W. Benjamin Bray offers the most serious work. For his luminous photographic images, “Atlantic Meridional Overturning Circulation — (Profound Heat),” Bray poured molten glass onto drawings of ocean currents, creating a caterpillar-like form in glass. Then he projected ocean temperature data through the suspended glass and took pictures. The glowing forms, positioned to look almost like pistols, radiate color like heat.
Many of the pieces have a video-game aesthetic — eye-popping, with lush colors and accentuated volumes. Faith Holland uses it to cheeky effect, satirizing rickety cinematic tropes for sex in her “Visual Orgasms” series of over-excited, animated gifs of rockets, popcorn popping, waterfalls, and volcanoes.
John Slepian also goes for the ribald with “Artist’s Fabrication,” a 3-D printer that replicates poop in yellow plastic. It’s a comment on how we do useless things with new technologies, and a call back to artist/prankster Piero Manzoni, who, to needle the art market in 1961, offered up cans titled “Merda d’Artista,” which he sold for their weight in gold.

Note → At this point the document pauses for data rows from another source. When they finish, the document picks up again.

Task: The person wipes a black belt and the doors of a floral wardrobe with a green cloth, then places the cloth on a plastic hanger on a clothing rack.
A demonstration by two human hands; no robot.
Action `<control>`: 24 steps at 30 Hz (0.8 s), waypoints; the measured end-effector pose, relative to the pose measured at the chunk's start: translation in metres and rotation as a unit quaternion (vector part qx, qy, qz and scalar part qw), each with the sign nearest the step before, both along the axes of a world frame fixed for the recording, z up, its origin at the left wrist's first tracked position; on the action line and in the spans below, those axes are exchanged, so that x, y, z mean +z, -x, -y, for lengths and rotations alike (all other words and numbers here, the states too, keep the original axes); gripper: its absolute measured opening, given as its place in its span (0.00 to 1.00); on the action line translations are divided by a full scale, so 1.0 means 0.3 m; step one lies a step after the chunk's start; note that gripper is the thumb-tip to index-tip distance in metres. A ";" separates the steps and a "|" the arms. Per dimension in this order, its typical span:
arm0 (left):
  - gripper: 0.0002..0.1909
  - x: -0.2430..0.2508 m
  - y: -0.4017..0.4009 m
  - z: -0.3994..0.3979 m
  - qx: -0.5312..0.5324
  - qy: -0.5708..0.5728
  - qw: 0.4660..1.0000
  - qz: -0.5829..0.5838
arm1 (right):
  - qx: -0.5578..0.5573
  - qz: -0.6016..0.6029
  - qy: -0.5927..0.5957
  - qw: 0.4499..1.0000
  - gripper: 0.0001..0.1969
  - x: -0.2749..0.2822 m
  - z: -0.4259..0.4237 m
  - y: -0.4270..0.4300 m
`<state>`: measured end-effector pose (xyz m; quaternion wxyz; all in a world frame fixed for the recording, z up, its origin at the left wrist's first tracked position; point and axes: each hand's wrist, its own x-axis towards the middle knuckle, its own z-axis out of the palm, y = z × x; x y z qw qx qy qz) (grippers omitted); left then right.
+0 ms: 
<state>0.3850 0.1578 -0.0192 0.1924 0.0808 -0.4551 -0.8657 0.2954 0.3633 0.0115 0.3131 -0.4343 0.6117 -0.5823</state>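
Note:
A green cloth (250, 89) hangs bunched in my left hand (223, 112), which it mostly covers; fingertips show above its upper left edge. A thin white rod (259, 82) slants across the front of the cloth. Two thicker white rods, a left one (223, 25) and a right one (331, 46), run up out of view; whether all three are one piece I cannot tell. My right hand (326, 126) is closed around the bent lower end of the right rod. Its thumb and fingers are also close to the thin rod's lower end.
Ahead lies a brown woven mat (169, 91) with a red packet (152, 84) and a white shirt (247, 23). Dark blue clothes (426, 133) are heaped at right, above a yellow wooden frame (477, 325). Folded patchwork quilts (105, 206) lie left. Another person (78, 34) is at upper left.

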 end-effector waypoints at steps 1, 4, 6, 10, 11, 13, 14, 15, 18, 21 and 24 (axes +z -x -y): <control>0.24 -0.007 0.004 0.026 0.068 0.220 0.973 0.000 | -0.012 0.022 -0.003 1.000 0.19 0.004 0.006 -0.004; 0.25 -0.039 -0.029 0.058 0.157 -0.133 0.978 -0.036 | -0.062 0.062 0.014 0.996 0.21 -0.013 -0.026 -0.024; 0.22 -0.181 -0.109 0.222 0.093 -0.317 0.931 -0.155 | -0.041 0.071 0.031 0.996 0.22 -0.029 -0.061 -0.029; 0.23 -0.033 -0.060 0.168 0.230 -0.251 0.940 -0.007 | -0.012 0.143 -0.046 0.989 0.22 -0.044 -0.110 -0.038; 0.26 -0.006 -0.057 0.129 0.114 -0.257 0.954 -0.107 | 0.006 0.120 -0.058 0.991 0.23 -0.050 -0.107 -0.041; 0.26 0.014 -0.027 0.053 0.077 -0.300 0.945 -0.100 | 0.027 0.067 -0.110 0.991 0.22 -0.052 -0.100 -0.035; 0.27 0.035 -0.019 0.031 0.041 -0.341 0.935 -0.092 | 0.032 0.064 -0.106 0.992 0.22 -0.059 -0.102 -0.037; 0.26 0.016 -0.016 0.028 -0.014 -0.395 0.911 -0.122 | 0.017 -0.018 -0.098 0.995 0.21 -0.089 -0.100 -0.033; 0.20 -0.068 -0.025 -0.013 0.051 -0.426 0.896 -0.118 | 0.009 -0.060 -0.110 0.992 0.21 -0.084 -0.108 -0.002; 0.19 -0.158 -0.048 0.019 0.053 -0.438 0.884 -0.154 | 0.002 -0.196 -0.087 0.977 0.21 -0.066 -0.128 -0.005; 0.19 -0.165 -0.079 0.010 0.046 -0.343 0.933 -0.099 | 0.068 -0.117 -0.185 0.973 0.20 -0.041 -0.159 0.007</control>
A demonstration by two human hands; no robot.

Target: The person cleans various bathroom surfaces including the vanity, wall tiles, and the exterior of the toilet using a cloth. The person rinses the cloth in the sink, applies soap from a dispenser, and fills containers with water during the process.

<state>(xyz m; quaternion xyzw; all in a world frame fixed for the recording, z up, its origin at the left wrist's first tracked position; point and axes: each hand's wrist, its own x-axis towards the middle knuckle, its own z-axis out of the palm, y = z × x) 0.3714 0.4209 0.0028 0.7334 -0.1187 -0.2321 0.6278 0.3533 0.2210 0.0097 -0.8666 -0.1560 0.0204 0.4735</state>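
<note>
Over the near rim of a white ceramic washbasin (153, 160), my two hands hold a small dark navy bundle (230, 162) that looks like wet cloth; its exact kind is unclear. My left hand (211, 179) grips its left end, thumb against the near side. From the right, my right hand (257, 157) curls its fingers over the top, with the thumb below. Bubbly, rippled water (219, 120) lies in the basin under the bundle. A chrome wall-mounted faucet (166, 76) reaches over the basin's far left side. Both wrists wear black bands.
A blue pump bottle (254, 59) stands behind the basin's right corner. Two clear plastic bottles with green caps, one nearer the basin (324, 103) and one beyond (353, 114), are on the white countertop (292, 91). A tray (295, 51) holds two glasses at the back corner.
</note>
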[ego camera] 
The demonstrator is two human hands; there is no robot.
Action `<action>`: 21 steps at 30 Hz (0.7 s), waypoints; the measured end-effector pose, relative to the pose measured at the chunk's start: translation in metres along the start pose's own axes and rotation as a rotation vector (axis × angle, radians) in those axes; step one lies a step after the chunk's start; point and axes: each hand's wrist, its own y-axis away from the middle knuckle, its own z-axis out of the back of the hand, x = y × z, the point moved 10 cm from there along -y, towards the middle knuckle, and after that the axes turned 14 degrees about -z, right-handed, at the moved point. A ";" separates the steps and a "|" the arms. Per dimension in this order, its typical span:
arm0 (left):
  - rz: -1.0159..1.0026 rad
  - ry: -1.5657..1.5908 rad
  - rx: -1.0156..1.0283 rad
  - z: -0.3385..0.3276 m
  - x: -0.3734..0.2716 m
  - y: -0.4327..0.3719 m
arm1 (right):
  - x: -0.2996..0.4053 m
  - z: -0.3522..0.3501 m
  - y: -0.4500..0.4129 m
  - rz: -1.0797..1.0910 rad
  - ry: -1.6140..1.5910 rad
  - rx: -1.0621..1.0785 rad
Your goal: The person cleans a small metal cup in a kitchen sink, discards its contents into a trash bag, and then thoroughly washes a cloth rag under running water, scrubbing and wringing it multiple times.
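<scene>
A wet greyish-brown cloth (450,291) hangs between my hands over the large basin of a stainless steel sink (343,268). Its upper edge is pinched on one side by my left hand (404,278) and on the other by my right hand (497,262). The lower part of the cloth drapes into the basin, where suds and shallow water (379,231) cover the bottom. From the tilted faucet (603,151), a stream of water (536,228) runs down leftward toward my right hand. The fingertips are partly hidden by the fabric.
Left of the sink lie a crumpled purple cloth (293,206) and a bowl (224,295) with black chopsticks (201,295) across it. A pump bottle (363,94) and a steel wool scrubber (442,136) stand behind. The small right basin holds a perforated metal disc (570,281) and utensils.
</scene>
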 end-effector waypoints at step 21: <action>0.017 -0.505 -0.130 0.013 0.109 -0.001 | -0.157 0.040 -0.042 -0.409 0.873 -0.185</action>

In “Swarming,” textile artist Anna Kristina Goransson and tech artist Rob Gonsalves present warm-toned woolen chalices lolling on the wall like giant flower petals as tiny, digitally projected insects or birds hover and scatter around them. If you wave your arm in front of it, you’ll draw bubbly bolts of light through this whimsical bouquet. It’s fun and a bit goofy, like much of the work in this show.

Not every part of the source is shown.